* Task *
What you output must be the exact lines from the first line of the data through the one holding "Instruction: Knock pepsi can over", with no pictures.

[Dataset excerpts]
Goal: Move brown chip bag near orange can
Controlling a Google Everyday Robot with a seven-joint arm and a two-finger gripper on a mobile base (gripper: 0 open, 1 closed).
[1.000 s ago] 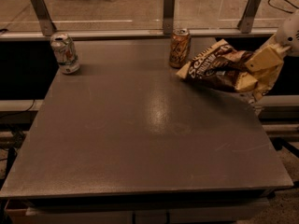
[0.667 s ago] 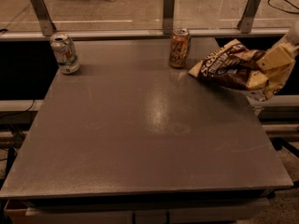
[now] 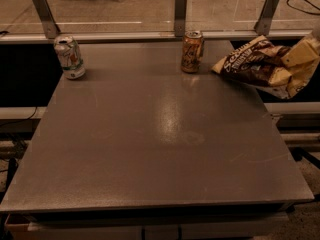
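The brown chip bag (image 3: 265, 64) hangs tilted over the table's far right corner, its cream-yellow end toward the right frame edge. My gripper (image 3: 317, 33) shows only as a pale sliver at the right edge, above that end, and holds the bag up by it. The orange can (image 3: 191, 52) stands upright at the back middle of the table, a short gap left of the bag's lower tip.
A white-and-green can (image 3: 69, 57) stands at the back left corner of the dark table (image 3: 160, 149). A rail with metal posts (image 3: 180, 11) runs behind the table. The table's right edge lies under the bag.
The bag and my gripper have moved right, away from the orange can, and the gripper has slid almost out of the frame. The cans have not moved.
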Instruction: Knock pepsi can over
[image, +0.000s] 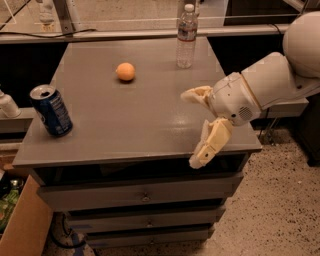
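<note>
pepsi can (51, 111) upright, front-left of surface (131, 120) | tool (194, 128) fingers spread wide, empty, over front-right edge, well apart

pepsi can (51, 111): glossy dark blue painted metal with a bare silver top and rim; at the table's 8 o'clock.
table (150, 125): smooth grey top with a dull sheen and soft light patches; drawer fronts are matt grey.
end effector (189, 129): cream, matt, plastic-looking fingers (215, 142), spread apart at the table's 4 o'clock edge.
arm shell (270, 80): smooth white plastic look, faint gloss.
water bottle (186, 37): clear shiny plastic, white cap; 1 o'clock.
orange fruit (125, 71): matt skin; 11 o'clock.
floor (280, 210): speckled, stone-like.
</note>
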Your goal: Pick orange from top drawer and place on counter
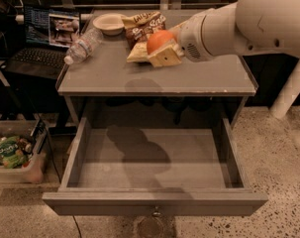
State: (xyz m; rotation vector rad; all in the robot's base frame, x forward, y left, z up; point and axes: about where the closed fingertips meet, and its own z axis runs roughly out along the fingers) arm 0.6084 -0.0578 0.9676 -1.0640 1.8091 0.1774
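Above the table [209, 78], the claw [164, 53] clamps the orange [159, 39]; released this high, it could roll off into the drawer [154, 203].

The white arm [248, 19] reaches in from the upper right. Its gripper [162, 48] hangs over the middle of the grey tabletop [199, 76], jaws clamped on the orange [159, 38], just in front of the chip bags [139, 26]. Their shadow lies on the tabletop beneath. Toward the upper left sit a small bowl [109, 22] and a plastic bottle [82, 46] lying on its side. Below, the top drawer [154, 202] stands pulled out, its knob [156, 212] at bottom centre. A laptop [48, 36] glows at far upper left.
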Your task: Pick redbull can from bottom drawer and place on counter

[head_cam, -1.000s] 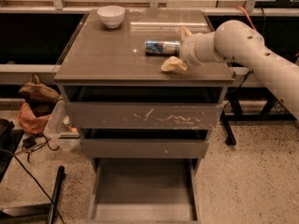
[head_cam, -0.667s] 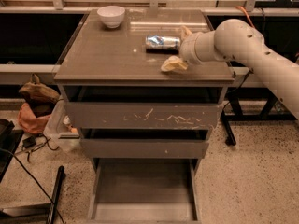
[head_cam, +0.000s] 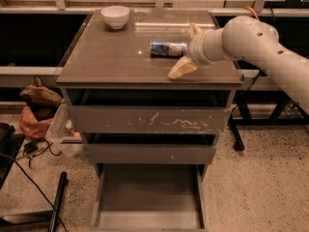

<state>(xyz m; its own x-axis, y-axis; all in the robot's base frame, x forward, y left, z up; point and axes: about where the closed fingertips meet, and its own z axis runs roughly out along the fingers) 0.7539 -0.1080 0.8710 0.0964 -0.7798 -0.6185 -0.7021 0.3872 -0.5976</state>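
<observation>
Barely anything shifted from a second earlier: your arm sat in nearly the same spot, and the redbull can (head_cam: 166, 48) was on the counter (head_cam: 106, 62) as before, perhaps nudged a touch. From the camera view, you had the can lying on its side, right of the counter's middle, its right end pointing into your gripper (head_cam: 183, 50). Your jaws stood spread wide (one finger (head_cam: 181, 68) in front of the can, the other behind it) and gripped nothing; I couldn't tell whether either finger touched the can. Over at the back left corner sat the white bowl (head_cam: 115, 16), well apart from the can. Down below, the bottom drawer (head_cam: 149, 197) stood pulled out, lower than the scratched drawer front (head_cam: 149, 121).
</observation>
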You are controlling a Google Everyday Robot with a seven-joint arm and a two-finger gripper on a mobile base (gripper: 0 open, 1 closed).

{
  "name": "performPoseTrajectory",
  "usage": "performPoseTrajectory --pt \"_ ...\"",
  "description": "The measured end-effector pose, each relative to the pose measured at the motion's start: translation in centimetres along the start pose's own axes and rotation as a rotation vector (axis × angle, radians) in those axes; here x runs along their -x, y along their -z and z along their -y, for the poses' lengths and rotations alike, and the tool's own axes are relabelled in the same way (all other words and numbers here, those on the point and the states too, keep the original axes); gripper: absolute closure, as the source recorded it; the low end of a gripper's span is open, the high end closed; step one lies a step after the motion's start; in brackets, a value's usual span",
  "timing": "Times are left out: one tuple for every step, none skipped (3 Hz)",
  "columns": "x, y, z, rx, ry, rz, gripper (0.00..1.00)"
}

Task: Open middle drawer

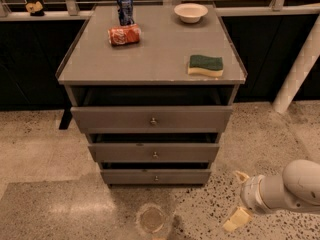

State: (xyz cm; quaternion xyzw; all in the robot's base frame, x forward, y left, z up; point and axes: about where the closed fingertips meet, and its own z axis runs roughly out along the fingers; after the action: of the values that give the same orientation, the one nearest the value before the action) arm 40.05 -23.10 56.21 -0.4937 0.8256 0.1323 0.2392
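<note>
Aim is what counts for this step, from where I stand: the gripper hangs low over the speckled floor, off to the right of the cabinet and in front of it, well apart from every drawer, with its two yellowish fingers spread wide and nothing between them. The middle drawer sits between the top drawer and the bottom drawer, and its only handhold is a small round knob at the centre of its front. Dark gaps show above all three fronts, so I cannot tell whether the middle one is fully shut or a little ajar. To my mind the arm should swing left and rise until the fingers face that knob squarely, one on each side, and not drift up to the top knob or down to the bottom knob, which lie on the same vertical line. The knob looks small and smooth, so I would close firmly behind its head before pulling, then draw straight back toward the camera, level with the drawer's run; a slanted pull could slip off or jam it. On the top, the upright blue can, the red can lying on its side, the bowl and the sponge are all loose, so a gentle, steady pull is wiser than a jerk.
</note>
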Motion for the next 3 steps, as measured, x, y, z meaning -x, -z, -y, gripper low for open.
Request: performPoseTrajectory --pt "0.1 -0.1 0.2 -0.002 -0.001 0.001 0.00" --pt "0.5 0.0 2.1 -0.017 -0.036 0.031 0.00" --pt "0.4 0.0 2.1 -0.017 -0.036 0.031 0.00"
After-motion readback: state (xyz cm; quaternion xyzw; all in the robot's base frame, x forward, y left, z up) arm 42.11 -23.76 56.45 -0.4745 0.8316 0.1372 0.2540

* Answer section *
Goal: Move brown chip bag near orange can
Controlling a Google Everyday Robot with a seven-joint arm and a two-finger gripper on a mobile base (gripper: 0 open, 1 closed).
[1.000 s ago] 
[0.667 s ago] 
[now] 
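The brown chip bag (image 3: 265, 64) hangs tilted over the table's far right corner, its cream-yellow end toward the right frame edge. My gripper (image 3: 317, 33) shows only as a pale sliver at the right edge, above that end, and holds the bag up by it. The orange can (image 3: 191, 52) stands upright at the back middle of the table, a short gap left of the bag's lower tip.
A white-and-green can (image 3: 69, 57) stands at the back left corner of the dark table (image 3: 160, 149). A rail with metal posts (image 3: 180, 11) runs behind the table. The table's right edge lies under the bag.
The bag and my gripper have moved right, away from the orange can, and the gripper has slid almost out of the frame. The cans have not moved.
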Instruction: Knock pepsi can over

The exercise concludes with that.